### Assigned task
The entries that follow include a run beginning at the line with "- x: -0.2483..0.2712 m" and ending at the line with "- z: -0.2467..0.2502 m"; restate that run word for word and leave the rest out.

Stored data

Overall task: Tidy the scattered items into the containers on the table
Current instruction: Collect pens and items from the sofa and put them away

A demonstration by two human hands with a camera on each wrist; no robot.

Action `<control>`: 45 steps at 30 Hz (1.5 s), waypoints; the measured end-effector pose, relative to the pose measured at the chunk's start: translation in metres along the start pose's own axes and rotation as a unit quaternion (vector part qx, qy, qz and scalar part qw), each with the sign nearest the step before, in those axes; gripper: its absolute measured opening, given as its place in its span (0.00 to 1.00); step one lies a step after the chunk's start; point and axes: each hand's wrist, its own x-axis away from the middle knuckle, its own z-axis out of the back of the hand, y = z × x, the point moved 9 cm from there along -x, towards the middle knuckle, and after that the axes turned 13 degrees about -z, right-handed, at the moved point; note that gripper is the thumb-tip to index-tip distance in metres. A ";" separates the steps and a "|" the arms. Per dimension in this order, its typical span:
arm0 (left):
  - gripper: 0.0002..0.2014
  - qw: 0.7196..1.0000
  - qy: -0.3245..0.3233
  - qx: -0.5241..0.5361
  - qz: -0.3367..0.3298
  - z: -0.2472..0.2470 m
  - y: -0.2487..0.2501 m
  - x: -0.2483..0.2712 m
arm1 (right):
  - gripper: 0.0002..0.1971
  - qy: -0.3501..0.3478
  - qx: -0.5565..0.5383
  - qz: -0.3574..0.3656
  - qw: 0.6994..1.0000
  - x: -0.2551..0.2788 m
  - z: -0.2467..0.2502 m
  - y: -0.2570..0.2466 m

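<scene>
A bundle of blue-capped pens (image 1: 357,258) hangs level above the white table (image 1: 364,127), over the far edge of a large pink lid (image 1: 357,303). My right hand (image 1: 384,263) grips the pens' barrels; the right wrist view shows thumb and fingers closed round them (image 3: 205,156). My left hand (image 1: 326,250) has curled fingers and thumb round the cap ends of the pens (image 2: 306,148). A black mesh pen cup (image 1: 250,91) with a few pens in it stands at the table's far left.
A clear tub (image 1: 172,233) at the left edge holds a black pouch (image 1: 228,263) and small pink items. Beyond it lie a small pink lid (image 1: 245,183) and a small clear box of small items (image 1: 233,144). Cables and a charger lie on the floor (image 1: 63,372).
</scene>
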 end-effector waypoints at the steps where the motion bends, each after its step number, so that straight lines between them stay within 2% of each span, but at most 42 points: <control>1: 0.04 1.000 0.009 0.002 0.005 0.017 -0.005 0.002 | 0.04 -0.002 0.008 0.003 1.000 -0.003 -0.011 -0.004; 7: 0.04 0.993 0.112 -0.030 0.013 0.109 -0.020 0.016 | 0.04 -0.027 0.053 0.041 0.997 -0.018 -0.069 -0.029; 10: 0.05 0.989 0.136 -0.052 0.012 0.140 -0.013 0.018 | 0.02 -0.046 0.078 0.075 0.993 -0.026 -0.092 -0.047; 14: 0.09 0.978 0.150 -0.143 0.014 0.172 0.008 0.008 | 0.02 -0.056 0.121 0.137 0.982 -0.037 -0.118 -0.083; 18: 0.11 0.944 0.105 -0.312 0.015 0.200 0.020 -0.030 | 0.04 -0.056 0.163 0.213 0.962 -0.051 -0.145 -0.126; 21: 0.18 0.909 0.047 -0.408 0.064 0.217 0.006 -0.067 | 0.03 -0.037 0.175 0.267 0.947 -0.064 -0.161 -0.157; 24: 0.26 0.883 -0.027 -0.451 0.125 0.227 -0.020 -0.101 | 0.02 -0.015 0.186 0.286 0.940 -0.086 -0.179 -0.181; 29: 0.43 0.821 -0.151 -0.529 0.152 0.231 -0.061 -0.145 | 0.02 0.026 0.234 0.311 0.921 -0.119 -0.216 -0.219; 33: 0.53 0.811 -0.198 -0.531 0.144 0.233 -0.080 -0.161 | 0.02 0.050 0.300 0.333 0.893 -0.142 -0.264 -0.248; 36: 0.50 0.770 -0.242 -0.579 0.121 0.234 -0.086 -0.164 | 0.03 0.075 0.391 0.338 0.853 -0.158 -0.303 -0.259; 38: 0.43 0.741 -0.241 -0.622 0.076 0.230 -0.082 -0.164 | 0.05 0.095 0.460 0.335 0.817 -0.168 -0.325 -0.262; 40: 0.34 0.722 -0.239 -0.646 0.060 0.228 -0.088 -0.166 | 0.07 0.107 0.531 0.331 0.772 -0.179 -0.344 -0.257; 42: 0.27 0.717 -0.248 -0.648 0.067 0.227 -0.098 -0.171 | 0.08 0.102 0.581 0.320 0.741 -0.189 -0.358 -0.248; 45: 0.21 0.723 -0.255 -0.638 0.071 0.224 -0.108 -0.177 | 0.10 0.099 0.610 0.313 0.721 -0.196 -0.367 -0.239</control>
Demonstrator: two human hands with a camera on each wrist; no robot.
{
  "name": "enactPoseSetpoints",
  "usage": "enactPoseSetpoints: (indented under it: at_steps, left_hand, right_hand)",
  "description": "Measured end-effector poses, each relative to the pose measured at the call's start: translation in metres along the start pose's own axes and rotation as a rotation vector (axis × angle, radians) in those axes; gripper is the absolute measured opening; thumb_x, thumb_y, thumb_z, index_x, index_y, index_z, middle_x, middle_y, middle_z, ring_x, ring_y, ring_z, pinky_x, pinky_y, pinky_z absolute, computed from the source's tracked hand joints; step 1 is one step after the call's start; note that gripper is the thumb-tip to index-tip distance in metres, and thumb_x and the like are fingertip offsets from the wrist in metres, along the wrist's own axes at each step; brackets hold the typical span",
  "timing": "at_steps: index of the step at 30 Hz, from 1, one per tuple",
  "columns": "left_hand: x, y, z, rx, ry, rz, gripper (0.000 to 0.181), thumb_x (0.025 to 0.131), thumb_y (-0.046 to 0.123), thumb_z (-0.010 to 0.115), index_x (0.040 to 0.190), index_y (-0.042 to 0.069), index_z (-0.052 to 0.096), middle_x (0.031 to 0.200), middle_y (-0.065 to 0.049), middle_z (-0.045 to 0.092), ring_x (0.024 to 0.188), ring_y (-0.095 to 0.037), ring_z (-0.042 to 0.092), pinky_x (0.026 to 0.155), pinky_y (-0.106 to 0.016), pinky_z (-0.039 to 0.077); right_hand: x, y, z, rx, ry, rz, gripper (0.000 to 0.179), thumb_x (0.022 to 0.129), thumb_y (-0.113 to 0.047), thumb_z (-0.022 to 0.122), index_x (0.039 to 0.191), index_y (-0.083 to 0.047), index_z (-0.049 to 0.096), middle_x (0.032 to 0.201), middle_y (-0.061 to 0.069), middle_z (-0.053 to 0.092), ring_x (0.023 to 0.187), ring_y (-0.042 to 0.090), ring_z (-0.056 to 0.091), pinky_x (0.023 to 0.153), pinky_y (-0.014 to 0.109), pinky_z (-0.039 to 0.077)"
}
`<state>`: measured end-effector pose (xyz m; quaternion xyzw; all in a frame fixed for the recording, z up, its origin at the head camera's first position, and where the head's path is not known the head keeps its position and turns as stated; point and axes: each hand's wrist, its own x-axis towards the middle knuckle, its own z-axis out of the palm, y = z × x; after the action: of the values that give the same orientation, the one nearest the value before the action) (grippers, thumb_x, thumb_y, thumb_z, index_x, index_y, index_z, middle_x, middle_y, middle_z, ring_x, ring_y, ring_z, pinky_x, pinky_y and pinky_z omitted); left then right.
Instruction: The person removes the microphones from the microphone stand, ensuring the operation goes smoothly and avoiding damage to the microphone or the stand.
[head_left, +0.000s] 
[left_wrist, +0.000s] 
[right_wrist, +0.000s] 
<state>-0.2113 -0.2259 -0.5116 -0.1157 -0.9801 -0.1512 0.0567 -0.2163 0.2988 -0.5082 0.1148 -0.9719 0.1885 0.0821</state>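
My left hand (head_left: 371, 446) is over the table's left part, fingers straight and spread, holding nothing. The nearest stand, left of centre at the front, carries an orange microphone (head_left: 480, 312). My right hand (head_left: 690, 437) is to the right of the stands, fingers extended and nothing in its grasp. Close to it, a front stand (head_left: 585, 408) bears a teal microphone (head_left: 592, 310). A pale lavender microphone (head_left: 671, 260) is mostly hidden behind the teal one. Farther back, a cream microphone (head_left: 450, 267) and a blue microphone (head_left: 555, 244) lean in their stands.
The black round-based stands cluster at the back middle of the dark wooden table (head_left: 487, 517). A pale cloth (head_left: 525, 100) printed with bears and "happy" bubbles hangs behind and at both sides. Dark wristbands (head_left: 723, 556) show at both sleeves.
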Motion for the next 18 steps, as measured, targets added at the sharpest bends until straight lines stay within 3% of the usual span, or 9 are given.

### Response for this exercise
  - x: -0.2483..0.2712 m
arm1 (right):
  - gripper: 0.0002..0.1971
  - qy: -0.3501..0.3478
  - qx: -0.5565..0.5383
  - qz: -0.3574..0.3656
  - qw: 0.6994..1.0000
  - x: -0.2551..0.2788 m
  - z: -0.2467..0.2502 m

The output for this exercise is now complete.